## Problem details
Scan the records below. Report the number of lines containing the word "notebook", and nothing more.

*** Begin section ***

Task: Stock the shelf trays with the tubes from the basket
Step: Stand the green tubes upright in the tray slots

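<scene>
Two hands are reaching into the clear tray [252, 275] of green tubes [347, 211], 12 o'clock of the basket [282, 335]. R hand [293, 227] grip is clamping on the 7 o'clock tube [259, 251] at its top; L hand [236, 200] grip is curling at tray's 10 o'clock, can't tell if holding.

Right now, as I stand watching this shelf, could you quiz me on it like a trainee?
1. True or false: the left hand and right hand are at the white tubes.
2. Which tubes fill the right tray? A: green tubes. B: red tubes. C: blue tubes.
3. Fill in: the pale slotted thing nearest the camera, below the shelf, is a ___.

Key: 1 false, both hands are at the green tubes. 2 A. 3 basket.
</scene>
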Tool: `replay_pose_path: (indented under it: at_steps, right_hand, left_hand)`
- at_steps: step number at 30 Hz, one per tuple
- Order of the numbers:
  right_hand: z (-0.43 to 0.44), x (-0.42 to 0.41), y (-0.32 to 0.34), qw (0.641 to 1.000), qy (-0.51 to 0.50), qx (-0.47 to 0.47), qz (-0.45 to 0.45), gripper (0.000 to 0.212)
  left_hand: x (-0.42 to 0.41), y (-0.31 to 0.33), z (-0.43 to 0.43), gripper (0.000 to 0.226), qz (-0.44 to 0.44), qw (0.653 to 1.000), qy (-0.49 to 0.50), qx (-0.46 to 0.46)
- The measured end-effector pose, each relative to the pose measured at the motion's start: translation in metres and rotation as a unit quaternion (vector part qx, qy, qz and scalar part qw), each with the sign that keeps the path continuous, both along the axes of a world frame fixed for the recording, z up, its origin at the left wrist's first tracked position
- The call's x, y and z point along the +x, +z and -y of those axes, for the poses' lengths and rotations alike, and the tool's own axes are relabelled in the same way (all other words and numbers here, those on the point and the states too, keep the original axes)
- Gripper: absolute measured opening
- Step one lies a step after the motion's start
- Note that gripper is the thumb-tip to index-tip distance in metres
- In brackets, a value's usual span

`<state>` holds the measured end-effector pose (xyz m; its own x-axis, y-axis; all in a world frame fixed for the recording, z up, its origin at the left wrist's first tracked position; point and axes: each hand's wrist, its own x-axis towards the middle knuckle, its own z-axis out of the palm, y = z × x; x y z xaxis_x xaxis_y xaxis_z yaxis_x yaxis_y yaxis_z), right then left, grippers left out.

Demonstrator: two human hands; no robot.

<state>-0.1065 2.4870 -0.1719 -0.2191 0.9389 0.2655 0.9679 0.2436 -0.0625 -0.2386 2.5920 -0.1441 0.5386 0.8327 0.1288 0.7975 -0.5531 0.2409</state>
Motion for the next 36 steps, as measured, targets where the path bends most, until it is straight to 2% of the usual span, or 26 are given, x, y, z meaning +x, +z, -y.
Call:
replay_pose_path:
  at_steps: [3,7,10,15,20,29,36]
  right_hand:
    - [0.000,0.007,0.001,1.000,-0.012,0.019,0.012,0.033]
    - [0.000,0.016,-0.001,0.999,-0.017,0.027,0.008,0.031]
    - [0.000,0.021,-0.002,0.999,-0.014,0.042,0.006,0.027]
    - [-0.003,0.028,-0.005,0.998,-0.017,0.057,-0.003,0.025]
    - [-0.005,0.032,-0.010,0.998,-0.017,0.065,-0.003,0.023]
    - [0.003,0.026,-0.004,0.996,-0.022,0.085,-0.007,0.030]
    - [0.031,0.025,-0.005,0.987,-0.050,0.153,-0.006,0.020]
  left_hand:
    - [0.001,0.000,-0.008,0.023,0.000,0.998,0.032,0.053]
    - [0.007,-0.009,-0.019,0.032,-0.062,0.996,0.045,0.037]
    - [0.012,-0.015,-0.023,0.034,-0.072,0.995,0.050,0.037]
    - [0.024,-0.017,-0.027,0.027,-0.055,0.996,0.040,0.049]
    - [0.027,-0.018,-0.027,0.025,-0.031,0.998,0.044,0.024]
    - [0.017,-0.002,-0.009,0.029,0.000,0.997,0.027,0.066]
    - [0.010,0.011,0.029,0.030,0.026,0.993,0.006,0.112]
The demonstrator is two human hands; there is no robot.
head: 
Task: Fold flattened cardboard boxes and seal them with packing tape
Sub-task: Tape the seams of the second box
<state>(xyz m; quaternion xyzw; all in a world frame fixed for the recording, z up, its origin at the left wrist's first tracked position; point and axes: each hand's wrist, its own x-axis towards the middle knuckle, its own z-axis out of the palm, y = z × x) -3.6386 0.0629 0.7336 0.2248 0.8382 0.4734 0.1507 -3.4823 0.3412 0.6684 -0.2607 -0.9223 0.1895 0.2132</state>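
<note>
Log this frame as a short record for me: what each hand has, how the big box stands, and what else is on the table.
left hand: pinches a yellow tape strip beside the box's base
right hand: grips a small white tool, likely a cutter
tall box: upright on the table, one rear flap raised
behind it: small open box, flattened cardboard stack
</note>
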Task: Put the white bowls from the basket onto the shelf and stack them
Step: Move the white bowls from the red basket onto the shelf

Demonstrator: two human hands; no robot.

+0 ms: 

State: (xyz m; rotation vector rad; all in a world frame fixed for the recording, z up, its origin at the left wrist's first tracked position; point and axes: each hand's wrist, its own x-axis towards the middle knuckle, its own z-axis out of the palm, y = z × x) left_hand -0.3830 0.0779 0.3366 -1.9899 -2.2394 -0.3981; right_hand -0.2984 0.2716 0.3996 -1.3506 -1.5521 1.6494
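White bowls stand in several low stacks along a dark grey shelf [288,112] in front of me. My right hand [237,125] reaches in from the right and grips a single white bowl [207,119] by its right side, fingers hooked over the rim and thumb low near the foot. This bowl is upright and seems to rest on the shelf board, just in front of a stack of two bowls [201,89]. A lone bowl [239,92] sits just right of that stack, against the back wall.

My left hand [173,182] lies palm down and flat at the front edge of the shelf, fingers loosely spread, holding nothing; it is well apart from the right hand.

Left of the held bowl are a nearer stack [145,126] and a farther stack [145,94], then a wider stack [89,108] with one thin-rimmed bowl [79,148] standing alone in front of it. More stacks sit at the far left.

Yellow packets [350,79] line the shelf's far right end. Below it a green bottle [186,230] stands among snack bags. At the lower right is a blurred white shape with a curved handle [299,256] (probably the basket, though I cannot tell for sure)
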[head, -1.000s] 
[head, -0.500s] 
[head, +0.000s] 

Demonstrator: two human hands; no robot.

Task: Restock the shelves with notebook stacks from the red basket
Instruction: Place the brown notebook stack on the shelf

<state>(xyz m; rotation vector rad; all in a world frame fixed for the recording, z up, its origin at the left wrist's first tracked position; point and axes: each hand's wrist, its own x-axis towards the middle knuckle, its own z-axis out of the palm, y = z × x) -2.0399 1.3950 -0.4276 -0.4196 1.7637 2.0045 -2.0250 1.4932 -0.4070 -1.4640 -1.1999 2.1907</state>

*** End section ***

## Written reply
2